Ha esteso i suoi elogi al gruppo più ampio di laureati del Barcellona che ora brillano per la nazionale.

"È un genio, forse non c'è mai stato un giocatore così diverso nella storia della Spagna. E guarda come sta giocando anche Cubarsí. Mi dispiace per Fermín, ma c'è Pedri. C'è una generazione al Barça, trasferita alla nazionale, per dieci o quindici anni, di cui sono molto orgoglioso, perché li abbiamo visti crescere durante il nostro tempo come staff al Barça," ha detto.

Riflessioni sulla vittoria della Spagna per 2-0 in semifinale contro la Francia, Xavi l'ha definita la prestazione migliore del torneo.

"Penso che sia la migliore partita della Spagna in questo Mondiale. È stata un'ode al calcio. Sono anni che non vedo una squadra così solida, così brava in attacco e in difesa. E contro la Francia, che era la squadra più forte in quel momento," ha ricordato, aggiungendo che l'attuale squadra gli ricorda fortemente la generazione vincitrice della Coppa del Mondo della Spagna del 2010:

"È il momento. È l'allenatore. Sono i giocatori. È la generazione. Hanno costruito una squadra che è eccezionale a tutti i livelli. Non ci sono molti ego. Somiglia molto alla nostra Spagna del 2010. Sono positivo che possa succedere di nuovo."

Xavi ha anche parlato della sua amicizia con il capitano dell'Argentina Lionel Messi, avversario della Spagna nella finale di domenica.

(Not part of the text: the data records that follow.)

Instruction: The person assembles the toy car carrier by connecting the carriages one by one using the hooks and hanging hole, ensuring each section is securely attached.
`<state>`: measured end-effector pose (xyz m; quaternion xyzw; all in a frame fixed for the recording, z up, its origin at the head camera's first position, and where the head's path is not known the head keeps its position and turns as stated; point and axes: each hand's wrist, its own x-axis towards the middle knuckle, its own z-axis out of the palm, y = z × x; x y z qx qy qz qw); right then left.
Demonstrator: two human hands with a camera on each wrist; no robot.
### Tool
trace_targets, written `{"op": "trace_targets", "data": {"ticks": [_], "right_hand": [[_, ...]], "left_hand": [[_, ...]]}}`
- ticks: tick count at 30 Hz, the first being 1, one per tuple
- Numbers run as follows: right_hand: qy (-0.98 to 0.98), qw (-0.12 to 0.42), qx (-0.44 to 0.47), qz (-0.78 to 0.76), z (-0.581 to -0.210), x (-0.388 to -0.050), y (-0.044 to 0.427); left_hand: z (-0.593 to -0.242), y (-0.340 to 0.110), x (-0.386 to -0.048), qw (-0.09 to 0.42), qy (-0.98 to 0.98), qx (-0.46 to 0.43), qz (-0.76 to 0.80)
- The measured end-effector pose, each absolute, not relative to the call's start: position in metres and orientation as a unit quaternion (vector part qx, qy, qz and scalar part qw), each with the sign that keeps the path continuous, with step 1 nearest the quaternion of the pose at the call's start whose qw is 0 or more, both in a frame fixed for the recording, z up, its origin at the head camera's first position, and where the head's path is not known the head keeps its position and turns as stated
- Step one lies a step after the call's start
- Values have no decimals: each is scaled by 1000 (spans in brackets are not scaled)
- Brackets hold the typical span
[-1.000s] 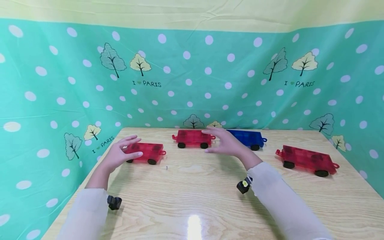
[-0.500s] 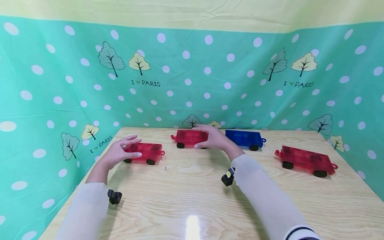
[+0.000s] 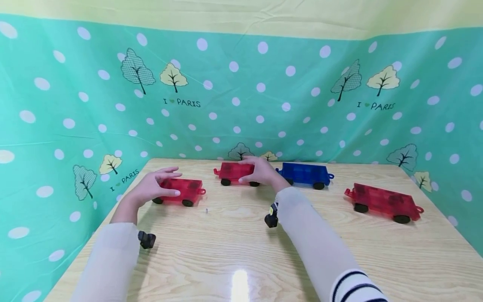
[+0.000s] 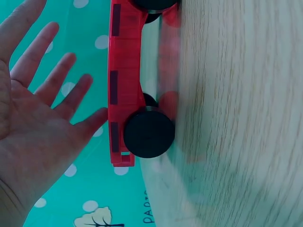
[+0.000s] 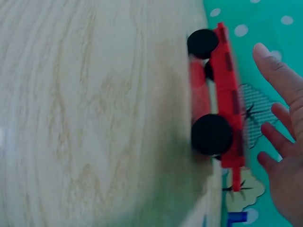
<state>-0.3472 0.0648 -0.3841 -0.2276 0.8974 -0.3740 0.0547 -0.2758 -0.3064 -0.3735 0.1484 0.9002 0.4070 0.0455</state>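
Note:
My left hand [image 3: 151,187] is spread at the left end of a translucent red toy train car [image 3: 186,189] with black wheels. In the left wrist view, the fingers of that hand [image 4: 42,127] are apart, and the little finger overlaps the car's edge [image 4: 125,71]; contact cannot be told. At the back middle, my right hand [image 3: 260,171] hovers over the right end of a second red car [image 3: 229,171], hiding part of it. The right wrist view shows a gap between that hand [image 5: 289,175] and the car [image 5: 230,101]. Both hands hold nothing.
A blue train car [image 3: 305,174] stands right of the middle red one, hooks at its ends. Another red car [image 3: 383,200] sits slantwise at the right. A tiny speck [image 3: 206,211] lies on the wooden table [image 3: 211,251]. A green dotted curtain [image 3: 260,100] hangs behind.
My right hand has moved left, from beside the blue car to above the right end of the middle red car. My left hand stays almost in place. The cars stand as before.

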Motion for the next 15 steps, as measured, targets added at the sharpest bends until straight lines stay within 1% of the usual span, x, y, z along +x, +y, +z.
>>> {"op": "trace_targets", "data": {"ticks": [3,10,15], "right_hand": [[899,56,-221,-373,-388,-350,63],[899,82,-231,-364,-397,-353,59],[913,73,-223,-334,-400,-355,59]], "left_hand": [[-374,-307,-277,51,900,146,408],[-379,-311,-278,62,898,138,413],[-379,-311,-281,70,910,128,388]]}}
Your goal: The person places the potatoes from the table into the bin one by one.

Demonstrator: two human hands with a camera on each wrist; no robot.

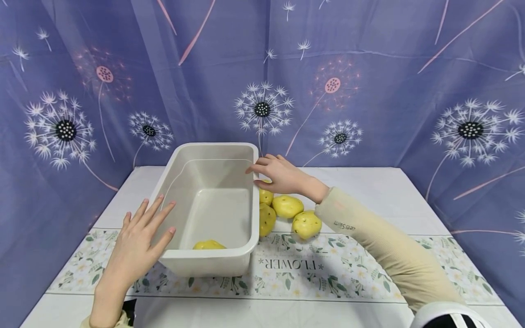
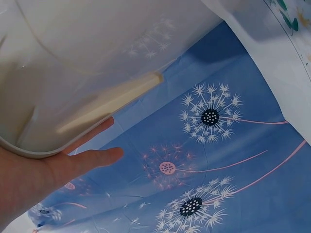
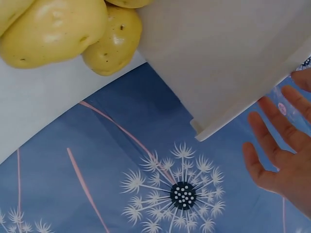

"Lo considero un amico sopra ogni cosa, ho un ottimo rapporto personale con lui. E al di là di questo non ho parole per definirlo. Gli dico: 'Non so più cosa dirti.' Siamo rimasti senza parole di fronte a una persona che ha quell'umiltà per continuare a competere, è una bestia competitiva. E ha saputo interpretare molto bene il ruolo di leader spirituale per la sua squadra," ha detto.

Xavi ha anche rivelato che gli piacerebbe allenare una nazionale in futuro, citando la vita familiare che gli permetterebbe rispetto alla gestione di un club.